Два года назад, когда ее пристроили в эту лечебницу, она мечтала о частном пансионате в Суррее, о котором уж чересчур много толковали. Годфри всполошился насчет оплаты, он протестовал при ней и ссылался на всех своих друзей-прогрессистов, что, мол, новые бесплатные больницы для престарелых не в пример лучше оборудованы, чем частные заведения. Алек Уорнер, со своей стороны, подчеркивал, что все это еще не устоялось и что Джин Тэйлор с ее интеллектом и привычками, вероятно, будет весьма не по себе среди разношерстных больничных пациенток.
– Мы обязаны позаботиться о ней, – говорил он, – хотя бы потому, что она во многом такова, какой мы ее сами сделали.

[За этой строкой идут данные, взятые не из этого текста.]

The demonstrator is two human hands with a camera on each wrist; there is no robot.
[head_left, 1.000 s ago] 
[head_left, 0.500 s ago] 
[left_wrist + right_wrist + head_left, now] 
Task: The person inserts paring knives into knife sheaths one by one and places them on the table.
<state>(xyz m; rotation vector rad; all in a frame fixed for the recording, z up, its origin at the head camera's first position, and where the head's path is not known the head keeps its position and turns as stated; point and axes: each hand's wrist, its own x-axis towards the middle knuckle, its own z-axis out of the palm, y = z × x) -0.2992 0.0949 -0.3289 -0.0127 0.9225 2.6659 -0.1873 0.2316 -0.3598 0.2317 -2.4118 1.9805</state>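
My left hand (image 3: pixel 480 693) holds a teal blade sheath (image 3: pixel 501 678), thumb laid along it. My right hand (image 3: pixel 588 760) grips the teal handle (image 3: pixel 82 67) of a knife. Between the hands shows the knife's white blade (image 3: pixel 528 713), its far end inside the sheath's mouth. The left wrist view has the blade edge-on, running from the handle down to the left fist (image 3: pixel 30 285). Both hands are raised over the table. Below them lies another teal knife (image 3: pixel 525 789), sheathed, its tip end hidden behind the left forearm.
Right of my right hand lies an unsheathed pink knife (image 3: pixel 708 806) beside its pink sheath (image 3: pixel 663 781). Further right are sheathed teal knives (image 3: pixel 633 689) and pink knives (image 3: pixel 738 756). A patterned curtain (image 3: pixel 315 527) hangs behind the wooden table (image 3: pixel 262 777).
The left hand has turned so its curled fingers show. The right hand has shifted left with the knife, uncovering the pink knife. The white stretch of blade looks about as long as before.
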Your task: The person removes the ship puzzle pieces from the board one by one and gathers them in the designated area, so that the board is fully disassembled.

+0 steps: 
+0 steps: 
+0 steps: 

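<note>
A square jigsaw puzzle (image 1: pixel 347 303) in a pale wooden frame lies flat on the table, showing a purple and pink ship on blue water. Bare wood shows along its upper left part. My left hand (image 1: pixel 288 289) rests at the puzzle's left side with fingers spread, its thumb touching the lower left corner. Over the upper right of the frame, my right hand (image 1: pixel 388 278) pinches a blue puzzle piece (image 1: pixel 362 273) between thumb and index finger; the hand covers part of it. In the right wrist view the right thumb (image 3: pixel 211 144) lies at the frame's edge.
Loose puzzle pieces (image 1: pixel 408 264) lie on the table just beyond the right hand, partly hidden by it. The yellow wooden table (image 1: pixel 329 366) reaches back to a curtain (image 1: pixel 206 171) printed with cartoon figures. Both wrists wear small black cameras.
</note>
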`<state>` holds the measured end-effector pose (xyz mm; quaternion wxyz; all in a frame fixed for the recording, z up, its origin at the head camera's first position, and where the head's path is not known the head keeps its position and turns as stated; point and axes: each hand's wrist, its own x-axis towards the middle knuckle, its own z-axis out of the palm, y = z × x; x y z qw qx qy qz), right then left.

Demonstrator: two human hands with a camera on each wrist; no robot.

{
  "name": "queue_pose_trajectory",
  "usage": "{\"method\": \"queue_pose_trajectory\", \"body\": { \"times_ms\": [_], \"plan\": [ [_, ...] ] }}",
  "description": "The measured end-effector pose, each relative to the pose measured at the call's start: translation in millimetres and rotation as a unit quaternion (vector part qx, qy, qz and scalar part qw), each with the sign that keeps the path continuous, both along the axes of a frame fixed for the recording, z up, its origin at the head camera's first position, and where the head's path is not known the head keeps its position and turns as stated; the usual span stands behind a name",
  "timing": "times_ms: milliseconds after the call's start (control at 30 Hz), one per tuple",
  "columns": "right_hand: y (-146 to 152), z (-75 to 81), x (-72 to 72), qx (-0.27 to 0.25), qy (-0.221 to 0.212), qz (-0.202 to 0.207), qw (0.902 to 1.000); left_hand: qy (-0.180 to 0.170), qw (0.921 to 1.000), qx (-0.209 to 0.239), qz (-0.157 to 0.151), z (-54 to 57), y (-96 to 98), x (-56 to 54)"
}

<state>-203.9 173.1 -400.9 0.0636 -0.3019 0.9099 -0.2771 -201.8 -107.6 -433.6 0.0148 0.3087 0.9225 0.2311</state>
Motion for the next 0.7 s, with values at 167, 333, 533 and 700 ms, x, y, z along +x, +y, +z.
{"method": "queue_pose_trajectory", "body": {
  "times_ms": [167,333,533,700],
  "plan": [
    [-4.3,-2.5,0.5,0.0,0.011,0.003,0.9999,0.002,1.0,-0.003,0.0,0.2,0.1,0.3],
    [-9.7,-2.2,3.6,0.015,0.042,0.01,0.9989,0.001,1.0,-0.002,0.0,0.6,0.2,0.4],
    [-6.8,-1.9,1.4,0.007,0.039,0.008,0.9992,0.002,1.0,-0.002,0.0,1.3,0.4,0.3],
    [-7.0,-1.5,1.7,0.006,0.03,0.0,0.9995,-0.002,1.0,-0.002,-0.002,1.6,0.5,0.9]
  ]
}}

Он предложил взять на себя половину расходов по содержанию Джин в Суррее. Но дама Летти в итоге положила конец спорам, с вызовом заметив Джин: «Милая, да разве же сами вы не предпочтете ни от кого не зависеть? Собственно говоря, вы из числа той самой публики, для которой учреждаются дома призрения, они ваши. Вы прямо-таки обязаны воспользоваться своим правом...» И мисс Тэйлор отвечала: «Разумеется, я предпочитаю государственное обеспечение». Она распорядилась сама и оставила их спорить дальше, сколько им угодно, о том, как от нее избавиться.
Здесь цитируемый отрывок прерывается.